Mr Joyce talks about 28,000 kilometres of transmission but in fact it's 6000km to 2035 at which time all coal is modelled to have exited.
That compares with the hundreds of thousands of kilometres of wires and poles already built that each of us benefits from every day. Ninety Nine per cent people are connected by wires and poles to the grid and pleased about it.
![Farmers are trialling the use of renewable energy as Australia pursues net-zero emissions targets. Picture supplied by Australian Conservation Foundation handout Farmers are trialling the use of renewable energy as Australia pursues net-zero emissions targets. Picture supplied by Australian Conservation Foundation handout](/images/transform/v1/crop/frm/36FM9qHpEAtS8daVXYFgHBA/15c233a2-9183-48b0-ab26-63932bba00cf.jpg/r0_148_800_598_w1200_h678_fmax.jpg)

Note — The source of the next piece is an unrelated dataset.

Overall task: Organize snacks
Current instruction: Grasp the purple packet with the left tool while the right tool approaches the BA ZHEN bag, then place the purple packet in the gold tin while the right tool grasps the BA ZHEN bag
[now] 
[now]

Personally as a model plane flyer and admirer of technology, as well as nature, I actually love the look of wind turbines in the way that some love a fancy car, but I know I'm different to most.
However, I will point out that once something is in place for a while you tend to forget about it. It just fades into the background.
I look at the Uralla solar farm and I don't see anything too terrifying.
Increasingly sheep are moved into solar farms, some crops benefit from the shade.
More than 15 years ago AGL flew us analysts in helicopters over the wind turbines in South Australia. Residents there weren't too unhappy then and 15 years later you don't hear too much about the issue in that region.
Country residents rightly value their environment and their way of life.
I argue that the best way to sustain that is to welcome some investment, to make sure it's in the best places and that we all work together to sustain the Australian way of life for our future generations.